A BRITISH car hopes to break the land speed record by shooting through the desert at over 1,000mph, and its body has to be made bulletproof to withstand the huge impacts it will undergo as it rockets into the record books.

The Bloodhound SSC car, took a tour of London’s streets this week, but won’t be getting any speeding tickets. The car which has been assembled just outside Bristol, is counting down to its final test, but first it must ensure that the car can withstand its journey.

As it hurtles through the desert, it will be going at such speeds that even a small pebble could cause huge damage.

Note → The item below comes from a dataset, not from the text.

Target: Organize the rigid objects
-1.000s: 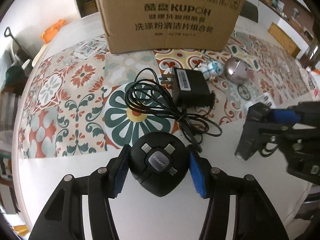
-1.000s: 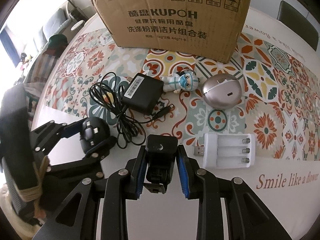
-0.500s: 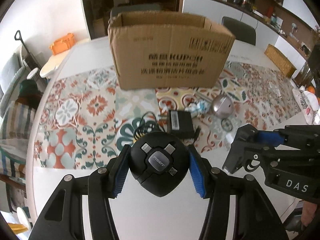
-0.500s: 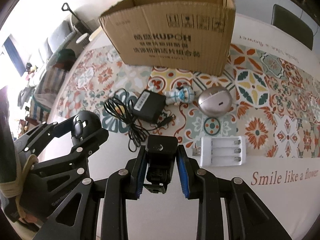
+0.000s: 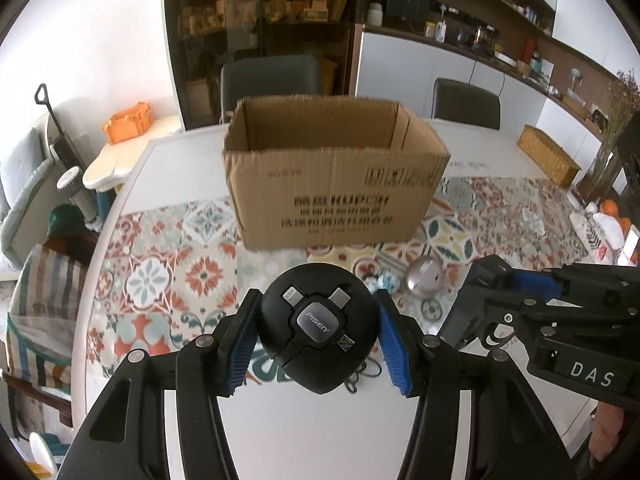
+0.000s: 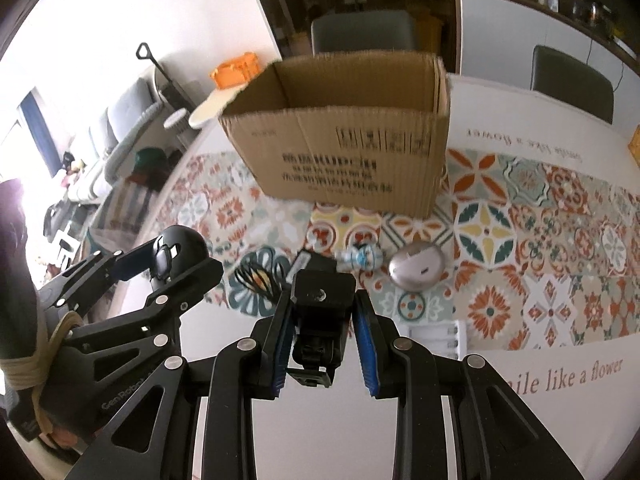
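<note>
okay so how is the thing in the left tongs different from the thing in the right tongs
The round black cable hub in the left tongs is a smooth dome with connector tips and a grey Pisen badge; the black mount in the right tongs is boxy and angular with a screw on top. The hub looks wider. Both are black, gripped and held above the table.
</note>
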`<state>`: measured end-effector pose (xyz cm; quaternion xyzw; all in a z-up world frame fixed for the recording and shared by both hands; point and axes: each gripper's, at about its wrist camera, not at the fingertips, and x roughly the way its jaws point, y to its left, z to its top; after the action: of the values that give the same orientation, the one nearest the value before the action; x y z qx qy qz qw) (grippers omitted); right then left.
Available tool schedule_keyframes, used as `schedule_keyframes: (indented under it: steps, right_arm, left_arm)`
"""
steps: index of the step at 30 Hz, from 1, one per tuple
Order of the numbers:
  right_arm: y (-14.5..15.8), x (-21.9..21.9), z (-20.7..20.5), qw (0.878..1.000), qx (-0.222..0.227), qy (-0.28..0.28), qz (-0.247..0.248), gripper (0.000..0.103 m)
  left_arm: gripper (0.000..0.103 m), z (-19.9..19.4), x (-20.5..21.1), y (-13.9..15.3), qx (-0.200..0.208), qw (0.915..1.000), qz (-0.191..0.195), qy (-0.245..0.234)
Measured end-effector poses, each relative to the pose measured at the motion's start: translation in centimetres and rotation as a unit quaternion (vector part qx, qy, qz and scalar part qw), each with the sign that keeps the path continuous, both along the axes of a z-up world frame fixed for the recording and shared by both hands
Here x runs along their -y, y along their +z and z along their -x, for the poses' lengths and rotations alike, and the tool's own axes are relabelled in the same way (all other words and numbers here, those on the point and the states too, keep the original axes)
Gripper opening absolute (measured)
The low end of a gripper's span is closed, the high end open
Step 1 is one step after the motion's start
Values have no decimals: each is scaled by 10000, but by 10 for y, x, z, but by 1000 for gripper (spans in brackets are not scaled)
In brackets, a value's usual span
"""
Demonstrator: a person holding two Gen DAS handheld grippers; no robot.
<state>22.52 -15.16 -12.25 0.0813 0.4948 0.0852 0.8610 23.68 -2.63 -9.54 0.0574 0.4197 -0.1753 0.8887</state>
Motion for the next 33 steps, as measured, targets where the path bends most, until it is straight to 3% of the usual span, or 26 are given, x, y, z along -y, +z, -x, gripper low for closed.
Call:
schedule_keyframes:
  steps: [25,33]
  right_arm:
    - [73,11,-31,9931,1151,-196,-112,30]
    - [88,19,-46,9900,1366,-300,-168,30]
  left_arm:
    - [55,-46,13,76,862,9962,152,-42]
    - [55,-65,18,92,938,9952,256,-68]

If a bag of sugar hit the centre of the wheel while the car was travelling at full speed, for instance, it would be the equivalent of 50 tonnes of blast, the weight of a fully loaded lorry. To ensure that it can withstand such hits, the team behind the project has fired projectiles at the panels on the car. By ensuring the panels are essentially bullet-proof, they can make sure they are pebble-proof too.

The panels will protect the car’s driver, Andy Green, as he drives the car through the desert. The project has been seven years in the making and has been a dream of former RAF pilot Andy Green since he set the current record in 1997.

The supersonic car will use one Nammo hybrid rocket in high speed testing scheduled for 2015 and a cluster of three rockets in its 1,000mph (1,609 km/h) campaign in 2016. This is in addition to the main engine, which is normally found powering a Euro-fighter Typhoon, weighs a tonne and produces 20,000lbs (90kN) – or nine tonnes of thrust. The two power plants together produce 135,000 thrust horse power, or the equivalent to 180 Formula 1 cars.

The team behind the car hope that it will be able to beat the 763mph record, which was set by Thrust SSC in 1997.

When it did so, it became the first car to break the sound barrier.